Based on these findings, the researchers "confirm an association between sodium intake and type 2 diabetes." They add that "high sodium intake may be a risk factor for LADA, especially in carriers of high risk HLA [human leukocyte antigen] genotypes." These are people who already carry a significant genetic risk of diabetes.

Dr. Rasouli told us that the study had one major limitation: due to the fact that the research was based on questionnaires, it is possible that the participants may have misremembered relevant details, leading to recall bias. Yet, if anything, this bias may have led to an underestimation of the effects of sodium intake on the risk of type 2 diabetes and LADA.

"The main limitation," Dr. Rasouli suggested, "is the retrospective design that may lead to recall bias. To minimize this potential bias, patients received the questionnaire in close proximity to diagnosis with instructions to report their dietary/lifestyle habits before diagnosis."

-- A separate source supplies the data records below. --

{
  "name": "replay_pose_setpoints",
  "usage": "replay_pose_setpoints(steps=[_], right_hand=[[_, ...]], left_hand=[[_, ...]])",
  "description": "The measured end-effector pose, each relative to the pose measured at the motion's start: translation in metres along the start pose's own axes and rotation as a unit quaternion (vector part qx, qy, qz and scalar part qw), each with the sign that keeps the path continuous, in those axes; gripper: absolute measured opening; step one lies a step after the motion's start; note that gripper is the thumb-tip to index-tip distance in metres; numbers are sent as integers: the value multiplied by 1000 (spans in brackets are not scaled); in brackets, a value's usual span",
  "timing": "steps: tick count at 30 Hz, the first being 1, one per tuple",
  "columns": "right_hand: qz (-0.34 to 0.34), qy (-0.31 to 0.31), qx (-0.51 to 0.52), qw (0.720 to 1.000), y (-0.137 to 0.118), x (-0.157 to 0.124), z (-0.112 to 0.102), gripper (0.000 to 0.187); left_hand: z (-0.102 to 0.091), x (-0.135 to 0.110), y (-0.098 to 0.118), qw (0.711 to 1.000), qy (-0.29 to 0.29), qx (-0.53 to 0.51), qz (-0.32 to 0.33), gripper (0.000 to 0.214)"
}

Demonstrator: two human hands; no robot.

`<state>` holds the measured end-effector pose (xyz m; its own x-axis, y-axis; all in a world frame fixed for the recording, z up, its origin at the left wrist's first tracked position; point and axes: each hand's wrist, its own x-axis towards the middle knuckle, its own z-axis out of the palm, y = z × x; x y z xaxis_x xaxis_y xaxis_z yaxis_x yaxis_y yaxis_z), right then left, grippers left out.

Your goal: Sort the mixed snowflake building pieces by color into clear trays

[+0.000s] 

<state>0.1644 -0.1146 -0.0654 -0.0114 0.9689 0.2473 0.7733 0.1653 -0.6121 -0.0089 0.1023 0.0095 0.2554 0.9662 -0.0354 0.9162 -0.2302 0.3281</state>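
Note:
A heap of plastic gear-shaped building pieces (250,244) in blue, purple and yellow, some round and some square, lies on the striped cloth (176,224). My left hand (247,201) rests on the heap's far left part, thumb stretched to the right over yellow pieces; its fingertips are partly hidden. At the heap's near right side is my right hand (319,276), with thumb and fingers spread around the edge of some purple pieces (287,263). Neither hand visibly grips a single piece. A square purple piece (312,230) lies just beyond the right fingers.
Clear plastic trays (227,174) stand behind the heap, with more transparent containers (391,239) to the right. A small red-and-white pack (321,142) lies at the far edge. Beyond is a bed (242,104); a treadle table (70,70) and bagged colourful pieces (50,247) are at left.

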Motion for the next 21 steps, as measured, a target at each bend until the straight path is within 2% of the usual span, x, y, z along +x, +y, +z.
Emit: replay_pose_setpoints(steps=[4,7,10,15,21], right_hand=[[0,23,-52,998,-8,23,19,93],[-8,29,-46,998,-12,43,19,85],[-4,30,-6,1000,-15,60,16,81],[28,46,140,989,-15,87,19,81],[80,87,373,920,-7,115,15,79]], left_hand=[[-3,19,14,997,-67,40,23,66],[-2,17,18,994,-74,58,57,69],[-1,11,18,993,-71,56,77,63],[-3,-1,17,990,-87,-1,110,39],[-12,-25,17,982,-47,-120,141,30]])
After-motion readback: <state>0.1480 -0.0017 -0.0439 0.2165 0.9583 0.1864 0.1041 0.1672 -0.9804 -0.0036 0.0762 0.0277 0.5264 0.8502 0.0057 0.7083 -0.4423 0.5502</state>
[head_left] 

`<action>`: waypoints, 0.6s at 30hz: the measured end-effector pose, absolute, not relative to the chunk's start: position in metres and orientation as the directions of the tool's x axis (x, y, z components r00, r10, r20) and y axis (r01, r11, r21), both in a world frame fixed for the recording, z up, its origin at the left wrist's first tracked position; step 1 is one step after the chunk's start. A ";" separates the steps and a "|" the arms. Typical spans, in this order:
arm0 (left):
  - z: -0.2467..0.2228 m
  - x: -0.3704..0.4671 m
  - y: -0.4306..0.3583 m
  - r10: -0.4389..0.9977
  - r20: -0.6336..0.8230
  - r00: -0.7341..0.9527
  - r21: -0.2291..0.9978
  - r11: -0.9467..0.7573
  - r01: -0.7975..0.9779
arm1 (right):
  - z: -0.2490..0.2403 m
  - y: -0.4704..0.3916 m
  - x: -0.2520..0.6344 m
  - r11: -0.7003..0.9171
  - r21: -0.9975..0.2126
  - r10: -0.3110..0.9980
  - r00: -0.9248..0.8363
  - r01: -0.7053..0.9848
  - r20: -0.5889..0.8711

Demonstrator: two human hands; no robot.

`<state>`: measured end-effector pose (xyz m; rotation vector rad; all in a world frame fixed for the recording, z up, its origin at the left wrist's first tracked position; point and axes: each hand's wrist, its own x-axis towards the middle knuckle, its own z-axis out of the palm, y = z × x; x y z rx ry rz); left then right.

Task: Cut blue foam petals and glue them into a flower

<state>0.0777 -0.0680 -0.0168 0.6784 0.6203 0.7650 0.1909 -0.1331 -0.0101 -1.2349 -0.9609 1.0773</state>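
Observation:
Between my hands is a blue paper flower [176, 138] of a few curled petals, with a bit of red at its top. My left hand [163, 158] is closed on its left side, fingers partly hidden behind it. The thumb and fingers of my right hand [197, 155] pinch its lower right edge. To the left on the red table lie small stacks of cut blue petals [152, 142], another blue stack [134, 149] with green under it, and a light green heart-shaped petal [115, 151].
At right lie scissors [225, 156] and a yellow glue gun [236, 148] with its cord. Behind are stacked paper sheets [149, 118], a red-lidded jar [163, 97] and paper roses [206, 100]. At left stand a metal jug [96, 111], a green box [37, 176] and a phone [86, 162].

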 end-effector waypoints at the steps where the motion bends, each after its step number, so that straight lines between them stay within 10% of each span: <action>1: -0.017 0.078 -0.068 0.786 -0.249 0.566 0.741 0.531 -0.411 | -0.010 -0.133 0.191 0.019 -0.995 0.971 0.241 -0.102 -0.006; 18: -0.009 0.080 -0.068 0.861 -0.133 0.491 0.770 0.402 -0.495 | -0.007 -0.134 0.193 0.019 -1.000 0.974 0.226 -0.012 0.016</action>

"However, the recall bias cannot be ruled out. If this potential recall bias has happened, this would lead us to underestimation of the risk, not overestimation of results," she added.

She also told MNT that further investigation of the interaction between diet and genetic factors in the context of diabetes might reveal further pathways for tackling disease prevention. Dr. Rasouli also revealed an interest in testing the effects of minimizing salt intake on the prevention of these two types of diabetes.

"It is interesting to study the risk of LADA and type 2 diabetes in relation to [the] interaction between dietary salt intake and genetic factors [...] It would also be interesting to investigate in controlled clinical studies whether a reduction in dietary salt intake is beneficial in prevention of type 2 diabetes and autoimmune diabetes."